Le comportement des poissons américain est quant à lui tout à fait intriguant. Il est intimement lié au type de rivière et au type de truites. Les Brookies sont relativement casanières et ne bougent pas beaucoup sur la rivière. Elles ont leurs habitudes et leur habitat. Les arcs en ciel et les brown en revanche, n’hésitent pas à migrer selon les conditions. C’est principalement le niveau de l’eau qui influe sur leurs migrations. Un niveau d’eau élevé verra une répartition relativement uniforme de la population. A l’inverse un niveau bas verra les lieux plus profonds de la rivière colonisés par les truites. Elles n'hésite pas à remonter ou descendre sur plusieurs kilomètres pour trouver une zone de confort. Je me suis ainsi vu arpenter plusieurs kilomètres sur des portions de rivières extraordinaires sans la moindre touche.
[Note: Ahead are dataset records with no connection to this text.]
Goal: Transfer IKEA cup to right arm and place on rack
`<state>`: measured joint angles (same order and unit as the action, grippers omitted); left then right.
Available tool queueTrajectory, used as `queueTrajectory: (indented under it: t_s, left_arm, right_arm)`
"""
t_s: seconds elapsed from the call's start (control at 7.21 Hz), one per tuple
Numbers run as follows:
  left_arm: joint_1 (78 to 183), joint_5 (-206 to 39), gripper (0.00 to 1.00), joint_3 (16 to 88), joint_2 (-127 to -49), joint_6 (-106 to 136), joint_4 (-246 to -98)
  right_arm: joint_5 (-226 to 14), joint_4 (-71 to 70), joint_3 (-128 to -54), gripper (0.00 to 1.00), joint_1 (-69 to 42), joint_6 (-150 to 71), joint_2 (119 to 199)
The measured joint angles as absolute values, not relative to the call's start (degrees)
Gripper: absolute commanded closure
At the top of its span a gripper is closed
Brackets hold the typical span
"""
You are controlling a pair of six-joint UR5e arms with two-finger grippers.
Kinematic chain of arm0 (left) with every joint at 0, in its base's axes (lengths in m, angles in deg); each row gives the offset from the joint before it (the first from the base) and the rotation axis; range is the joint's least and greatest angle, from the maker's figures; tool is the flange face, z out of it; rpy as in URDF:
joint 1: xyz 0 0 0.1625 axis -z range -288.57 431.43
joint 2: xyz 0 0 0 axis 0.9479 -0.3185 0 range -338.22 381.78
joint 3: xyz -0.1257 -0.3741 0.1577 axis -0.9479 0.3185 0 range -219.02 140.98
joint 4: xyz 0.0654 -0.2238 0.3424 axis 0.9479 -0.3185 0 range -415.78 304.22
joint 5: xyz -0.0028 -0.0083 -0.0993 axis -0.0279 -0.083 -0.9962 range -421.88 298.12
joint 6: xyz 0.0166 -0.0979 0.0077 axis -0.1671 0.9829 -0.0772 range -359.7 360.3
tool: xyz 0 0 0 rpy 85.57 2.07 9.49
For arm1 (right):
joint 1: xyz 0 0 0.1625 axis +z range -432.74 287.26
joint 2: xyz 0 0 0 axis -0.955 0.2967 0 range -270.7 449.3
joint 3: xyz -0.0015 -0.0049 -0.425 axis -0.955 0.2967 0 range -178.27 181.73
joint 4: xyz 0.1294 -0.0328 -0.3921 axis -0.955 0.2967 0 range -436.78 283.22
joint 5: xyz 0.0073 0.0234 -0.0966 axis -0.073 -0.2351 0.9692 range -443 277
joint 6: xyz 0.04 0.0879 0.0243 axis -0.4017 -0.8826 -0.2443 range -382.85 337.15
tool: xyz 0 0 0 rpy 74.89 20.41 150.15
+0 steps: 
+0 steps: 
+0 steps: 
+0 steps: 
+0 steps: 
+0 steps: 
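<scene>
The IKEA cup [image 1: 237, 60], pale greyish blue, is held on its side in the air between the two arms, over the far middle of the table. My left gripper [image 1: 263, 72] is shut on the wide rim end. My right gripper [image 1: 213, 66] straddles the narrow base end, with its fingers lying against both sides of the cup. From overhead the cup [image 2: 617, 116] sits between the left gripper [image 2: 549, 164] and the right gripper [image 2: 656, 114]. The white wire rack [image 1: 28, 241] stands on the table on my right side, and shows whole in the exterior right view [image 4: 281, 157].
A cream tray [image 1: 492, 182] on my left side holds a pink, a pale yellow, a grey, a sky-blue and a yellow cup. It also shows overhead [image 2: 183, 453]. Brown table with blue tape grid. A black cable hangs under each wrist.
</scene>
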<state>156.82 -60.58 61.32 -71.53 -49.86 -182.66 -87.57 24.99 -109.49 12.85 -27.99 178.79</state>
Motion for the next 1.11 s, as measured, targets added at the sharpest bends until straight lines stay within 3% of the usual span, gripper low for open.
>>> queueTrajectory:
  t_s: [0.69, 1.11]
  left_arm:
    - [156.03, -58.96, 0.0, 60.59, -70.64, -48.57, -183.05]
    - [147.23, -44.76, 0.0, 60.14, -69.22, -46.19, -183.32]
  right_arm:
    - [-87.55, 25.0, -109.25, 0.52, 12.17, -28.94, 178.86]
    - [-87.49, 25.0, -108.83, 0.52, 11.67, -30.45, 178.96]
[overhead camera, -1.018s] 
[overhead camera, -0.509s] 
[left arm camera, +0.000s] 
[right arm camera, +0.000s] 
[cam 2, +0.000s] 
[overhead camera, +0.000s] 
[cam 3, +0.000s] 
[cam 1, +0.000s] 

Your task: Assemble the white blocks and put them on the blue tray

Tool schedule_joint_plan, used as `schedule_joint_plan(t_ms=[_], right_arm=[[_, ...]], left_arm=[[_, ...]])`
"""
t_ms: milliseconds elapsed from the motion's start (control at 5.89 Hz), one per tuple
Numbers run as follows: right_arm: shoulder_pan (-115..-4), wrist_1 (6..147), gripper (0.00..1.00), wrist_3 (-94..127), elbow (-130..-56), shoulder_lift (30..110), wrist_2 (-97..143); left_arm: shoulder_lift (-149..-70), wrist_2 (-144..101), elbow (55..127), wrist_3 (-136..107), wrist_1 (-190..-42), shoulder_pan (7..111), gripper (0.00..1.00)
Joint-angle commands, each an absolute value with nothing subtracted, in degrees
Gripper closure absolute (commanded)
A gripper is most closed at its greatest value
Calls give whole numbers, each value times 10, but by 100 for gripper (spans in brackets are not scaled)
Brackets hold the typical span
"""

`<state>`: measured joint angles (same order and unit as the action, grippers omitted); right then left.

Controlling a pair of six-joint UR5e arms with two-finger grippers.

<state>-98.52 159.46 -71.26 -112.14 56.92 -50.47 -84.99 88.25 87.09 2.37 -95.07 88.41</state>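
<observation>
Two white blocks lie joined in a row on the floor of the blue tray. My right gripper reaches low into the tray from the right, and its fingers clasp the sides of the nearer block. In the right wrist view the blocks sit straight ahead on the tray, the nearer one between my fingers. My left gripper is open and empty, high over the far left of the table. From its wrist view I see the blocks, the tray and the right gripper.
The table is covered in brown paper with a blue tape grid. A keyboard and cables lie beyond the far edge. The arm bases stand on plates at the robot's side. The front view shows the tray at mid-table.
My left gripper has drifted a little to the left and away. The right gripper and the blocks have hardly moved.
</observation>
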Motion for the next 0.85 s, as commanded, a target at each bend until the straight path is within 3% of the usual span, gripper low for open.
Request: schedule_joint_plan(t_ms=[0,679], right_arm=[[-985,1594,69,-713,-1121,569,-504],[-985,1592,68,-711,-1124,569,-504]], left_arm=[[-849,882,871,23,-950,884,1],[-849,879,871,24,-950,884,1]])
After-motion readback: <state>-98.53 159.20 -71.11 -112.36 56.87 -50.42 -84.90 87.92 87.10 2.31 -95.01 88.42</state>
Ici c’est une portion de la West Ausable river sur laquelle il ne semblait rester aucun poissons. La rivière semblait parfaitement vide de truites comme si l’ombre métallique du tremplin de saut à ski avait éloigné toute vie piscicole de la rivière.

Pêche à la mouche dans les Adirondacks 2016

En revanche, l’Alder Brook que voici abrite sur tout son cours des brookies :

Pêche à la mouche dans les Adirondacks 2016

Il y a même, dans cette rivière de moindre importance et complètement négligée, des truites de grosse taille. J’ai ainsi repéré une truite, sans doute une brown, qui devait avoisiner les trois kilos s’enfuir dans mes jambes alors que j’allais passer sur son lieu de chasse sans l’avoir repérée. C'est cependant la seule grosse truite que j'ai pu voir sur cette rivière, les autres, des "Brookies" restant de taille modeste.

Au cours de ce séjour, j’ai pu découvrir quelques-uns de ces lieux de concentration de poissons de l’étiage. On assiste alors à un spectacle rare où un nombre important de truites cohabitent dans un espace restreint.

Un œil attentif dénombrera une bonne douzaine de truites dans le "pool" que voici :

Pêche à la mouche dans les Adirondacks 2016

Ces lieux de concentration ne sont pas fréquent et la difficulté réside dans leur localisation. Il faut espérer ensuite que les truites ne soient pas soumise à une pression de pêche importante, ce qui a pour conséquence de les rendre très méfiantes. Dès lors que ces conditions sont réunies, une pêche incroyable est possible.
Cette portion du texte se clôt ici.